Task: Please copy every line below that contains the string "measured".
───── Data extract ─────
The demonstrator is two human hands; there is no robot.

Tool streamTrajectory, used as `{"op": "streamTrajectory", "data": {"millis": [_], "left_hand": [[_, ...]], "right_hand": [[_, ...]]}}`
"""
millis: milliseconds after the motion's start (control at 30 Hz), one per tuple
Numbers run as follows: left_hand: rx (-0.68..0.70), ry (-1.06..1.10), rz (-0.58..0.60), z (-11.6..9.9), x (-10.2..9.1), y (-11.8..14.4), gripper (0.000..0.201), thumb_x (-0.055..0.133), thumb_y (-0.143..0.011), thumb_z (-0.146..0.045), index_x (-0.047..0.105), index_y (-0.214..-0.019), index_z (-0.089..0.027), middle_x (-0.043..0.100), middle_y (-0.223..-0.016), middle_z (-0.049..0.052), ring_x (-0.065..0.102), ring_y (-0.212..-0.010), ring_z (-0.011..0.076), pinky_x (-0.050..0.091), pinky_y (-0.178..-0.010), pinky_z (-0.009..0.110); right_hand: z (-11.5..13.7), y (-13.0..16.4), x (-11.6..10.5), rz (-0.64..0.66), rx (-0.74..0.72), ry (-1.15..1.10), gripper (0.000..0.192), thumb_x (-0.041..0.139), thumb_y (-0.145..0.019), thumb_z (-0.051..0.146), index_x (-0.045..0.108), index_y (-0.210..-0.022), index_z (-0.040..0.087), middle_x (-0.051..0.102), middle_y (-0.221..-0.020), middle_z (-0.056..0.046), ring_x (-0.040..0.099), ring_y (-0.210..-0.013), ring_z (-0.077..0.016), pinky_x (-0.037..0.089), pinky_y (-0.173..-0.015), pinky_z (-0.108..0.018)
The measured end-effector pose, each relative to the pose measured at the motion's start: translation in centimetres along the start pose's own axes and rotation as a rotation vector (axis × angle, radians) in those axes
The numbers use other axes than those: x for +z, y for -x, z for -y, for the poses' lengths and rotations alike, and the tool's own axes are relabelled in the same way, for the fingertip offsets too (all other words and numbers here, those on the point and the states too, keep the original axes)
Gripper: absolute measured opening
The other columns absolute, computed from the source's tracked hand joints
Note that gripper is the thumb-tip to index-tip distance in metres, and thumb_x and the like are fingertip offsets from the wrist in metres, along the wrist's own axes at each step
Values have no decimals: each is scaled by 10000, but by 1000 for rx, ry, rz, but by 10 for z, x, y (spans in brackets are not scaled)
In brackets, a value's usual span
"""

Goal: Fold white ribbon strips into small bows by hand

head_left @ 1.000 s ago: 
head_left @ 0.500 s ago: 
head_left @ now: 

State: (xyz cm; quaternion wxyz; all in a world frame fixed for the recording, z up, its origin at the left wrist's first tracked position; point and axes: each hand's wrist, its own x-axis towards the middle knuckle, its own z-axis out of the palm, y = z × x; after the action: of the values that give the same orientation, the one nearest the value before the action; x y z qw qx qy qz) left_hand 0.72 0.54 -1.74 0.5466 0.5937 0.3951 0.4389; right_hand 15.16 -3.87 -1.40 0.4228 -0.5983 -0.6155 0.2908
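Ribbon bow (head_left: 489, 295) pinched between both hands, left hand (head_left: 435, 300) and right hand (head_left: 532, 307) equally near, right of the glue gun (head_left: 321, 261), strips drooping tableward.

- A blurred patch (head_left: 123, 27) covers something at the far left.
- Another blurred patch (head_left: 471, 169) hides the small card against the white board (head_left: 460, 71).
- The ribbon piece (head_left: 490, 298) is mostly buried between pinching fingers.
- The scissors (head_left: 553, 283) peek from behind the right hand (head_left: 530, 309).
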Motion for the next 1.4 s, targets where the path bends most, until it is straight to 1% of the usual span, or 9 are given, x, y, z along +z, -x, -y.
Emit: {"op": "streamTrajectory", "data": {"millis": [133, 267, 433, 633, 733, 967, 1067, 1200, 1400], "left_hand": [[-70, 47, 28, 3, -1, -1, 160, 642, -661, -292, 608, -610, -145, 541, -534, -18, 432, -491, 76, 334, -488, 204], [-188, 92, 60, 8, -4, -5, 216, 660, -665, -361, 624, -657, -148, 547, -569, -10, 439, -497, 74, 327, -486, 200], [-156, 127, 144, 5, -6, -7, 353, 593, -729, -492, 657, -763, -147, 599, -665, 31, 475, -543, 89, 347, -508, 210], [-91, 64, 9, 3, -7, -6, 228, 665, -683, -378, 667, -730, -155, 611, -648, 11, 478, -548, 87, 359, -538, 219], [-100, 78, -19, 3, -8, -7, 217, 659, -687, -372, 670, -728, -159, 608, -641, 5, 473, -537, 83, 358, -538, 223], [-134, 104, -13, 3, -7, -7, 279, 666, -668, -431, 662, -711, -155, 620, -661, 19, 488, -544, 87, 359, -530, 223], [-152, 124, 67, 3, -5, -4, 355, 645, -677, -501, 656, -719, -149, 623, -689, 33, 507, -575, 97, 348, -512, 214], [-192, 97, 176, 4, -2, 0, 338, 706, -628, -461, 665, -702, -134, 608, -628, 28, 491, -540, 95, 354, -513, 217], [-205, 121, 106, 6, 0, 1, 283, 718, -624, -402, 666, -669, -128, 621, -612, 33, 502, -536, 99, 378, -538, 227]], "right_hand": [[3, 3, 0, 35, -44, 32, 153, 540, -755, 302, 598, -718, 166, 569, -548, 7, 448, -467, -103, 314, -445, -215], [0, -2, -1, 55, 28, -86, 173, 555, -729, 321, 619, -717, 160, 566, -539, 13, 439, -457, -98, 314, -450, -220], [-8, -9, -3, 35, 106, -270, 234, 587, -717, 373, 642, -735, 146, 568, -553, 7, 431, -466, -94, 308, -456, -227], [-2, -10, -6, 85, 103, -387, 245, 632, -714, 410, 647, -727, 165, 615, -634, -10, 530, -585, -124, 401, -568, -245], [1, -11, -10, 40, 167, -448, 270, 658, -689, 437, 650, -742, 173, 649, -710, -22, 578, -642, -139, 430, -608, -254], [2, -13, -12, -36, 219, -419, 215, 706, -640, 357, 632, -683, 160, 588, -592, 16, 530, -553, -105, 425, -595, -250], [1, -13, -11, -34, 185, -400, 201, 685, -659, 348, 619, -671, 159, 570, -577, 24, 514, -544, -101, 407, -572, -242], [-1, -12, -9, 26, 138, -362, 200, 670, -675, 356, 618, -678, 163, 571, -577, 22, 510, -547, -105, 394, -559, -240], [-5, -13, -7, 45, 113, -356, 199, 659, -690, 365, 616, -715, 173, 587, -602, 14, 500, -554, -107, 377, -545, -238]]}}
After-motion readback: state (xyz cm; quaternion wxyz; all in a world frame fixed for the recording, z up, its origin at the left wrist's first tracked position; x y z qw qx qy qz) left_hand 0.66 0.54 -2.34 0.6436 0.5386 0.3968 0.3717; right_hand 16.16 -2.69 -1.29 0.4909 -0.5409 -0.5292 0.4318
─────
Task response:
The measured end-effector pose, each relative to the pose measured at the motion's start: translation in centimetres along the start pose's own axes and rotation as a rotation vector (axis × angle, radians) in those axes
Gripper: absolute measured opening

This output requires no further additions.